Action item:
I'd like the entire listing output verbatim, apart from the pictures.

Supplied information:
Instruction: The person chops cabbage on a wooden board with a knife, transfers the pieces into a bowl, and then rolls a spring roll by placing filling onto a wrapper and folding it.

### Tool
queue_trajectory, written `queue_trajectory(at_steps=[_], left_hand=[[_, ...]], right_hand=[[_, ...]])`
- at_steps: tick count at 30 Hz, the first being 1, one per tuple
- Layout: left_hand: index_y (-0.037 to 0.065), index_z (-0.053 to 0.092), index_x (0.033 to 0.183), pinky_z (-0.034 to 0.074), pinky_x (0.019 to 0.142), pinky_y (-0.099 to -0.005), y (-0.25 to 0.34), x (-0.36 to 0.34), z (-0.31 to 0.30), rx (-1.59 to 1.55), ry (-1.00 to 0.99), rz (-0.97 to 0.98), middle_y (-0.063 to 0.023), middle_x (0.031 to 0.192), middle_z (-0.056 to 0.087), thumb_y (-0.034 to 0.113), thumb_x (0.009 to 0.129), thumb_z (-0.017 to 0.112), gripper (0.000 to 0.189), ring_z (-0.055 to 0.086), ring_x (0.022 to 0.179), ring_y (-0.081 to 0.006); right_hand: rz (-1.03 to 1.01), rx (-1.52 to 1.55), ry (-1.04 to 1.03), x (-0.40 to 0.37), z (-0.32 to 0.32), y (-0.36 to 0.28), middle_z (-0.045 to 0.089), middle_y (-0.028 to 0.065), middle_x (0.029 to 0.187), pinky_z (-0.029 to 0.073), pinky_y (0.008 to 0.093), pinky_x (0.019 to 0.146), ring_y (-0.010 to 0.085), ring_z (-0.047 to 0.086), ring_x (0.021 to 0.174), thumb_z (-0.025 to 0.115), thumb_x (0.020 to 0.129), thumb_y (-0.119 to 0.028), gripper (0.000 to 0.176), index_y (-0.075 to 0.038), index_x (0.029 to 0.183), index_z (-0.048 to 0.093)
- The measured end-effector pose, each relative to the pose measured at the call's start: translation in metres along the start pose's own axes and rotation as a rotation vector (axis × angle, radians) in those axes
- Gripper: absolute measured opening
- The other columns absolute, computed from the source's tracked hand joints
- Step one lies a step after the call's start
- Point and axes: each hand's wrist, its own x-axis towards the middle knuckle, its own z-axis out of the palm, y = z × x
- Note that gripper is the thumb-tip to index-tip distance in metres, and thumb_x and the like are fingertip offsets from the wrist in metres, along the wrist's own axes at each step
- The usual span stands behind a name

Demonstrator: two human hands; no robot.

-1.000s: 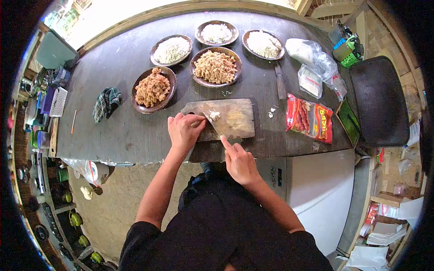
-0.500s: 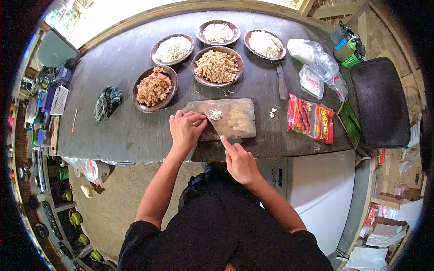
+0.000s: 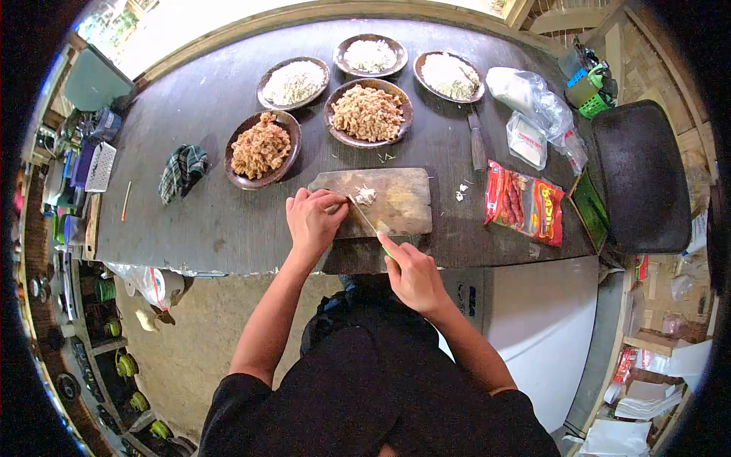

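Observation:
A worn wooden cutting board [image 3: 407, 202] lies near the table's front edge. On it rests a small heap of white shavings [image 3: 365, 196]. My right hand [image 3: 415, 280] is closed around the green handle of a thin knife [image 3: 367, 218], whose blade slants up and left to the fingertips of my other hand. At the board's left side, my left hand [image 3: 314, 221] has its fingers pinched together beside the blade tip. Whatever they hold is too small and covered to name.
Behind the board stand a plate of brown crispy pieces [image 3: 260, 149], another brown-filled plate [image 3: 368, 113] and several plates of white shreds [image 3: 449, 76]. To the right lie a second knife [image 3: 477, 143], a red packet [image 3: 524, 202] and plastic bags [image 3: 525, 141]. A checked cloth [image 3: 183, 172] lies left.
My right hand has shifted slightly right and down with the knife, and its green handle now shows. My left hand stays pinched in nearly the same place.

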Motion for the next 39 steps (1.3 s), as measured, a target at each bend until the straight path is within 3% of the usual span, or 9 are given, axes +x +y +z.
queue_trajectory(at_steps=[7, 13, 19, 24, 28, 30, 39], left_hand=[[0.020, 0.083, 0.085, 0.039, 0.078, -0.0369, 0.002, 0.004, -0.003, 0.010, -0.031, -0.004, 0.0072, 0.091, 0.076, 0.031, 0.081, 0.078, 0.012, 0.058, 0.083, -0.0197], [0.021, 0.083, 0.085, 0.039, 0.078, -0.0368, 0.003, 0.005, -0.006, 0.000, -0.056, -0.016, 0.0079, 0.091, 0.076, 0.031, 0.081, 0.078, 0.011, 0.059, 0.084, -0.0197], [0.019, 0.082, 0.086, 0.041, 0.078, -0.0357, 0.000, 0.005, -0.005, 0.008, -0.061, 0.004, 0.0069, 0.095, 0.077, 0.028, 0.080, 0.080, 0.011, 0.059, 0.083, -0.0197], [0.021, 0.082, 0.085, 0.039, 0.079, -0.0365, -0.002, 0.006, -0.002, -0.011, -0.071, -0.016, 0.0075, 0.091, 0.076, 0.031, 0.081, 0.079, 0.012, 0.059, 0.085, -0.0200], [0.022, 0.083, 0.086, 0.039, 0.079, -0.0365, 0.000, 0.006, -0.004, 0.003, -0.094, -0.035, 0.0065, 0.090, 0.077, 0.032, 0.081, 0.079, 0.012, 0.059, 0.084, -0.0203], [0.022, 0.083, 0.087, 0.039, 0.079, -0.0367, 0.000, 0.006, -0.005, -0.007, -0.097, -0.046, 0.0060, 0.090, 0.077, 0.032, 0.081, 0.079, 0.012, 0.059, 0.083, -0.0204], [0.021, 0.083, 0.086, 0.040, 0.078, -0.0377, 0.000, 0.006, -0.005, -0.005, -0.091, -0.035, 0.0044, 0.091, 0.077, 0.031, 0.080, 0.080, 0.012, 0.060, 0.083, -0.0218]], right_hand=[[0.066, -0.014, -0.010, 0.011, 0.004, -0.007, 0.061, 0.0172, 0.083, 0.052, 0.0497, 0.065, 0.0408, 0.064, 0.072, 0.063, 0.095, -0.006, 0.050, -0.013, 0.145, 0.058], [0.021, -0.013, 0.013, 0.010, -0.008, 0.004, 0.062, 0.0171, 0.085, 0.055, 0.0512, 0.066, 0.0406, 0.066, 0.072, 0.061, 0.097, -0.012, 0.047, -0.013, 0.144, 0.058], [0.029, 0.040, -0.085, 0.013, -0.026, 0.004, 0.065, 0.0186, 0.090, 0.053, 0.0474, 0.072, 0.0394, 0.067, 0.079, 0.065, 0.095, -0.008, 0.046, -0.013, 0.140, 0.062], [-0.086, -0.004, -0.048, 0.022, -0.024, 0.011, 0.067, 0.0188, 0.094, 0.058, 0.0494, 0.071, 0.0411, 0.069, 0.080, 0.061, 0.097, -0.012, 0.044, -0.014, 0.141, 0.061], [0.008, -0.088, -0.099, 0.023, -0.022, 0.000, 0.067, 0.0192, 0.095, 0.058, 0.0496, 0.072, 0.0414, 0.069, 0.081, 0.060, 0.097, -0.012, 0.043, -0.014, 0.140, 0.061], [0.022, -0.007, -0.046, 0.017, -0.016, 0.002, 0.064, 0.0193, 0.091, 0.053, 0.0492, 0.069, 0.0409, 0.066, 0.078, 0.063, 0.095, -0.007, 0.047, -0.014, 0.141, 0.061], [0.005, 0.053, -0.057, -0.003, -0.011, 0.003, 0.059, 0.0170, 0.083, 0.053, 0.0510, 0.066, 0.0394, 0.064, 0.072, 0.061, 0.098, -0.011, 0.050, -0.013, 0.147, 0.054]])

Answer to this problem:
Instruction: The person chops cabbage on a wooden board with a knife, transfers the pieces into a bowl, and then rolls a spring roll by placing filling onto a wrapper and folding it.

### Tool
queue_trajectory, written `queue_trajectory(at_steps=[_], left_hand=[[_, ...]], right_hand=[[_, ...]])`
- at_steps: tick count at 30 Hz, the first being 1, one per tuple
- Layout: left_hand: index_y (-0.037 to 0.065), index_z (-0.053 to 0.092), index_x (0.033 to 0.183), pinky_z (-0.034 to 0.074), pinky_x (0.019 to 0.142), pinky_y (-0.099 to -0.005), y (-0.25 to 0.34), x (-0.36 to 0.34), z (-0.31 to 0.30), rx (-1.59 to 1.55), ry (-1.00 to 0.99), rz (-0.97 to 0.98), middle_y (-0.063 to 0.023), middle_x (0.031 to 0.192), middle_z (-0.056 to 0.087), thumb_y (-0.034 to 0.113), thumb_x (0.009 to 0.129), thumb_z (-0.017 to 0.112), gripper (0.000 to 0.189), ring_z (-0.055 to 0.086), ring_x (0.022 to 0.179), ring_y (-0.081 to 0.006); right_hand: rz (-1.03 to 1.01), rx (-1.52 to 1.55), ry (-1.04 to 1.03), x (-0.40 to 0.37), z (-0.32 to 0.32), y (-0.36 to 0.28), middle_z (-0.045 to 0.089), middle_y (-0.028 to 0.065), middle_x (0.029 to 0.187), pinky_z (-0.029 to 0.073), pinky_y (0.008 to 0.093), pinky_x (0.019 to 0.146), ring_y (-0.010 to 0.085), ring_z (-0.047 to 0.086), ring_x (0.021 to 0.174), thumb_z (-0.025 to 0.115), thumb_x (0.020 to 0.129), thumb_y (-0.119 to 0.028), gripper (0.000 to 0.176), index_y (-0.075 to 0.038), index_x (0.029 to 0.183), index_z (-0.048 to 0.093)
- The measured end-effector pose, each relative to the pose measured at the call's start: translation in metres along the start pose's own axes and rotation as a rotation vector (axis × angle, radians) in those axes
- Gripper: absolute measured opening
- The other columns absolute, computed from the source's tracked hand joints
- Step one lies a step after the call's start
- Point and axes: each hand's wrist, its own x-axis towards the middle knuckle, its own z-axis out of the palm, y = z × x
- Note that gripper is the thumb-tip to index-tip distance in metres, and thumb_x and the like are fingertip offsets from the wrist in metres, along the wrist's own axes at each step
- The usual span stands behind a name

Demonstrator: two human hands; no robot.

-1.000s: 
-0.500s: 
+0.000s: 

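Observation:
A worn wooden cutting board [image 3: 407, 202] lies near the table's front edge. On it rests a small heap of white shavings [image 3: 365, 196]. My right hand [image 3: 415, 280] is closed around the green handle of a thin knife [image 3: 367, 218], whose blade slants up and left to the fingertips of my other hand. At the board's left side, my left hand [image 3: 314, 221] has its fingers pinched together beside the blade tip. Whatever they hold is too small and covered to name.
Behind the board stand a plate of brown crispy pieces [image 3: 260, 149], another brown-filled plate [image 3: 368, 113] and several plates of white shreds [image 3: 449, 76]. To the right lie a second knife [image 3: 477, 143], a red packet [image 3: 524, 202] and plastic bags [image 3: 525, 141]. A checked cloth [image 3: 183, 172] lies left.
My right hand has shifted slightly right and down with the knife, and its green handle now shows. My left hand stays pinched in nearly the same place.
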
Motion for the next 39 steps (1.3 s), as measured, a target at each bend until the straight path is within 3% of the usual span, or 9 are given, axes +x +y +z.
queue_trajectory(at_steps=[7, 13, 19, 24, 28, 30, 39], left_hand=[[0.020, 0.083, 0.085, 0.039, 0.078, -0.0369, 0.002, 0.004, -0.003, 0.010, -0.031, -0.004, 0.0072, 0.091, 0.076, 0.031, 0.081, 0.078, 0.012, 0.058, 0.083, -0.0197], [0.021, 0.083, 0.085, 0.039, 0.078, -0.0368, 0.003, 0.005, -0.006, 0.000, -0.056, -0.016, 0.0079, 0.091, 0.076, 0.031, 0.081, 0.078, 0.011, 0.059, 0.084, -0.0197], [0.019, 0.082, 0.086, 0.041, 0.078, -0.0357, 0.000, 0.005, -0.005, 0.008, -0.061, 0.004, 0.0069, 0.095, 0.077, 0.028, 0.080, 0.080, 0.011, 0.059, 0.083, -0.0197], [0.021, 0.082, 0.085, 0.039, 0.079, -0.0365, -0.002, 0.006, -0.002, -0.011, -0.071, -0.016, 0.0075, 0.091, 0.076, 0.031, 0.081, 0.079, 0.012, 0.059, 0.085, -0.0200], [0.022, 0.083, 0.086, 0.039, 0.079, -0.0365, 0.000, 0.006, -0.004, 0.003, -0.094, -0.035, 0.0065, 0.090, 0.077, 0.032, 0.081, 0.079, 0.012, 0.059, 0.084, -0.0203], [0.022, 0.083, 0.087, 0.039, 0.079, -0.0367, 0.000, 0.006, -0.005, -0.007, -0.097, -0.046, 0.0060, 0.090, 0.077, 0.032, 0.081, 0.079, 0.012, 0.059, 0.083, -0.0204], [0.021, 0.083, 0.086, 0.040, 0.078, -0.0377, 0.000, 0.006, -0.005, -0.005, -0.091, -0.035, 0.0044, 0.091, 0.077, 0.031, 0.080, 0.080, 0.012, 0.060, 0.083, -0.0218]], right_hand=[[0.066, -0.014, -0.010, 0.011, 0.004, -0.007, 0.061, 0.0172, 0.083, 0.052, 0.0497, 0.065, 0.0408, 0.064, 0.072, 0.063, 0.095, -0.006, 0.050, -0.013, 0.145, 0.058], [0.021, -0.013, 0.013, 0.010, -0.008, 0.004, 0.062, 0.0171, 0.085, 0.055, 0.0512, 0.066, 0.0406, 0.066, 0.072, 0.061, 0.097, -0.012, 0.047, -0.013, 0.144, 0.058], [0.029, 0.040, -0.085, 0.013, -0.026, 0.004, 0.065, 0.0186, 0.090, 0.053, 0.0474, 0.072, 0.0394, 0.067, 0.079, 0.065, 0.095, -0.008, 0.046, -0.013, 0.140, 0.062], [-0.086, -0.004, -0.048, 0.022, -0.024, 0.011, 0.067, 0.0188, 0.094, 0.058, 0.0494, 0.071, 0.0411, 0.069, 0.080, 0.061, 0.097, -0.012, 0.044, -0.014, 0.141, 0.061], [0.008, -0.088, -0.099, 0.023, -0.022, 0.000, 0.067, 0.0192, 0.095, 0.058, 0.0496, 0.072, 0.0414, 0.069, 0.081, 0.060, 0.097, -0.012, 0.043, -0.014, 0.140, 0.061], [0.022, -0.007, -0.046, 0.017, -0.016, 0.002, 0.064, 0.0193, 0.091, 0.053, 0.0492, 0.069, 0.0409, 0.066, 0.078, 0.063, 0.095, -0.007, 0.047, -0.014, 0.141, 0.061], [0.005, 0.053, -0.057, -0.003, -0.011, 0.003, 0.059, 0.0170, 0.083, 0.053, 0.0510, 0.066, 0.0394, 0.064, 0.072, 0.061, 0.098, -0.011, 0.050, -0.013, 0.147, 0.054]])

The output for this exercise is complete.